- _Description of the task_: Transcribe the following records in full, exactly as shown.

[Data entries]
________________________

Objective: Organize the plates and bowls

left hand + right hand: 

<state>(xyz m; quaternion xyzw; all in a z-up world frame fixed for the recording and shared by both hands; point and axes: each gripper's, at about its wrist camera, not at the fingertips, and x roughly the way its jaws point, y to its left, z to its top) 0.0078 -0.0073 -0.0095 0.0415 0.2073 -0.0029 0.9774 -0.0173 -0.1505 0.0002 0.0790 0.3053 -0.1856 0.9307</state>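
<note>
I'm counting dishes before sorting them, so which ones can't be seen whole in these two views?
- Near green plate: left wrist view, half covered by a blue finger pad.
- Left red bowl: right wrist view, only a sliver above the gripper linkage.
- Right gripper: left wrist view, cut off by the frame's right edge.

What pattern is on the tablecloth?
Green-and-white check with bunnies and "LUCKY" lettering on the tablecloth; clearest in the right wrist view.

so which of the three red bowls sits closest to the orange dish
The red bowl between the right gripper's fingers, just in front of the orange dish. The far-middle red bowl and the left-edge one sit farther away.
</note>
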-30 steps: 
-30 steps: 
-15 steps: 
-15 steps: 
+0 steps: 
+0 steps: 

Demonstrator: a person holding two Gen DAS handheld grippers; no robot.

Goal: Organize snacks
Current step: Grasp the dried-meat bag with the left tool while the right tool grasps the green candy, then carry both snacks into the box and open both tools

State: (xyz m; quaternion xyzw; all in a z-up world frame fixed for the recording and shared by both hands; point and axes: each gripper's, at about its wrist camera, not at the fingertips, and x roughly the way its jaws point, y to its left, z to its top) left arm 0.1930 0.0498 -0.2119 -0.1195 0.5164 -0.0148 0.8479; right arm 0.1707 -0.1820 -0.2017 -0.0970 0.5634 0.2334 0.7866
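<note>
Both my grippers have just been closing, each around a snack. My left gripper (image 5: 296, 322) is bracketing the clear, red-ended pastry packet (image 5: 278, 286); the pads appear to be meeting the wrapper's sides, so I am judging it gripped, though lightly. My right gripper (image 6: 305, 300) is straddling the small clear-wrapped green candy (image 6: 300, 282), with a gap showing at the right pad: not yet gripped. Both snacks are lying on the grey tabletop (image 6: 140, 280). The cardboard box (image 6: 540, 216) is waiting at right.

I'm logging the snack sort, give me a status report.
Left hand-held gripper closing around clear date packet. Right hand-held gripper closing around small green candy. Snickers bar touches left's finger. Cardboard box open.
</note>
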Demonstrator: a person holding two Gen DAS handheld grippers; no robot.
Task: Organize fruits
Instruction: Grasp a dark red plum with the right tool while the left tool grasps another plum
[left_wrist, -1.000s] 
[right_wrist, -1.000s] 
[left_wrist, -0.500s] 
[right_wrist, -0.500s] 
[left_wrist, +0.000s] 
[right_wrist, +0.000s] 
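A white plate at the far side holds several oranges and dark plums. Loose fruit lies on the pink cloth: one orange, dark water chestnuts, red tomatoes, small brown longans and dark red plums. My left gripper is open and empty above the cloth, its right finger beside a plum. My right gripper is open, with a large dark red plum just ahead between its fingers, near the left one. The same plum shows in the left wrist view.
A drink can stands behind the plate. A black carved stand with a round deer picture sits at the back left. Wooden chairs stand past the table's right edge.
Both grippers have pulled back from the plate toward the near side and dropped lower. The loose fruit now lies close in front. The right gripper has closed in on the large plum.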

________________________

- _Written solution_:
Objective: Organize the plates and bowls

left hand + right hand: 

<state>(xyz m; quaternion xyzw; all in a z-up world frame fixed for the recording and shared by both hands; point and axes: each gripper's, at about its wrist camera, not at the fingertips, and x roughly the way its jaws point, y to its left, z to its top) 0.0078 -0.0073 -0.0095 0.0415 0.2073 -0.0029 0.9774 -0.0173 -0.1505 0.0002 0.0790 0.3053 -0.1856 0.9307</state>
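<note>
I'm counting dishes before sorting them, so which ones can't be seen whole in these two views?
- Near green plate: left wrist view, half covered by a blue finger pad.
- Left red bowl: right wrist view, only a sliver above the gripper linkage.
- Right gripper: left wrist view, cut off by the frame's right edge.

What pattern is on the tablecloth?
Green-and-white check with bunnies and "LUCKY" lettering on the tablecloth; clearest in the right wrist view.

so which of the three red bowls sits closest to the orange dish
The red bowl between the right gripper's fingers, just in front of the orange dish. The far-middle red bowl and the left-edge one sit farther away.
</note>
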-30 steps: 
-30 steps: 
-15 steps: 
-15 steps: 
+0 steps: 
+0 steps: 

Demonstrator: a person holding two Gen DAS handheld grippers; no robot.

Goal: Organize snacks
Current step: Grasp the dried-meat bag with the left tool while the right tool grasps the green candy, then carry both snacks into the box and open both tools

State: (xyz m; quaternion xyzw; all in a z-up world frame fixed for the recording and shared by both hands; point and axes: each gripper's, at about its wrist camera, not at the fingertips, and x roughly the way its jaws point, y to its left, z to its top) left arm 0.1930 0.0498 -0.2119 -0.1195 0.5164 -0.0148 0.8479; right arm 0.1707 -0.1820 -0.2017 -0.0970 0.5634 0.2334 0.7866
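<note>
Both my grippers have just been closing, each around a snack. My left gripper (image 5: 296, 322) is bracketing the clear, red-ended pastry packet (image 5: 278, 286); the pads appear to be meeting the wrapper's sides, so I am judging it gripped, though lightly. My right gripper (image 6: 305, 300) is straddling the small clear-wrapped green candy (image 6: 300, 282), with a gap showing at the right pad: not yet gripped. Both snacks are lying on the grey tabletop (image 6: 140, 280). The cardboard box (image 6: 540, 216) is waiting at right.

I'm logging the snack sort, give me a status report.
Left hand-held gripper closing around clear date packet. Right hand-held gripper closing around small green candy. Snickers bar touches left's finger. Cardboard box open.
</note>
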Demonstrator: a person holding two Gen DAS handheld grippers; no robot.
Task: Organize fruits
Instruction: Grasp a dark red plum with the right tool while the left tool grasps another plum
[left_wrist, -1.000s] 
[right_wrist, -1.000s] 
[left_wrist, -0.500s] 
[right_wrist, -0.500s] 
[left_wrist, +0.000s] 
[right_wrist, +0.000s] 
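A white plate at the far side holds several oranges and dark plums. Loose fruit lies on the pink cloth: one orange, dark water chestnuts, red tomatoes, small brown longans and dark red plums. My left gripper is open and empty above the cloth, its right finger beside a plum. My right gripper is open, with a large dark red plum just ahead between its fingers, near the left one. The same plum shows in the left wrist view.
A drink can stands behind the plate. A black carved stand with a round deer picture sits at the back left. Wooden chairs stand past the table's right edge.
Both grippers have pulled back from the plate toward the near side and dropped lower. The loose fruit now lies close in front. The right gripper has closed in on the large plum.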

Nothing further remains in this exercise.